DIRECTIONS: Repeat each line of the material below exactly.

[AVAILABLE DATA — start]

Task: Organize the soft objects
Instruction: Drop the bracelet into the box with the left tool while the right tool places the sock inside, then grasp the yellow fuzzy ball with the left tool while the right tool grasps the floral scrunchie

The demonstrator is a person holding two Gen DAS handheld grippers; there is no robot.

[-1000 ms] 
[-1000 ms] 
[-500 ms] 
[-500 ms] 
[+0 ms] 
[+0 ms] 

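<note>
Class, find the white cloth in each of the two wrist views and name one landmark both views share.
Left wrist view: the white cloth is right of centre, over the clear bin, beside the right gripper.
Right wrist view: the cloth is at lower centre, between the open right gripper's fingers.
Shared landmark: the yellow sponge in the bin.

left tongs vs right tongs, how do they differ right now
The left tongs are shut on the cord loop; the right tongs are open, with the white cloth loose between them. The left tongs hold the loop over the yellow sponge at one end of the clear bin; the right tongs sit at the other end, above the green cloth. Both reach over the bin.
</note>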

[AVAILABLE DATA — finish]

SOLUTION FOR THIS EXERCISE:
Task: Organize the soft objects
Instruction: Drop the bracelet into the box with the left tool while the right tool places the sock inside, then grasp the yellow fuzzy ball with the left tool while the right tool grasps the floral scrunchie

The demonstrator is a person holding two Gen DAS handheld grippers; there is no robot.

[-1000 ms] 
[-1000 ms] 
[-500 ms] 
[-500 ms] 
[+0 ms] 
[+0 ms] 

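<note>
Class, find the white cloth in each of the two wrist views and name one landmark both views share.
Left wrist view: the white cloth is right of centre, over the clear bin, beside the right gripper.
Right wrist view: the cloth is at lower centre, between the open right gripper's fingers.
Shared landmark: the yellow sponge in the bin.

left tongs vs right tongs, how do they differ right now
The left tongs are shut on the cord loop; the right tongs are open, with the white cloth loose between them. The left tongs hold the loop over the yellow sponge at one end of the clear bin; the right tongs sit at the other end, above the green cloth. Both reach over the bin.
</note>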

Fully answered, the exercise is complete.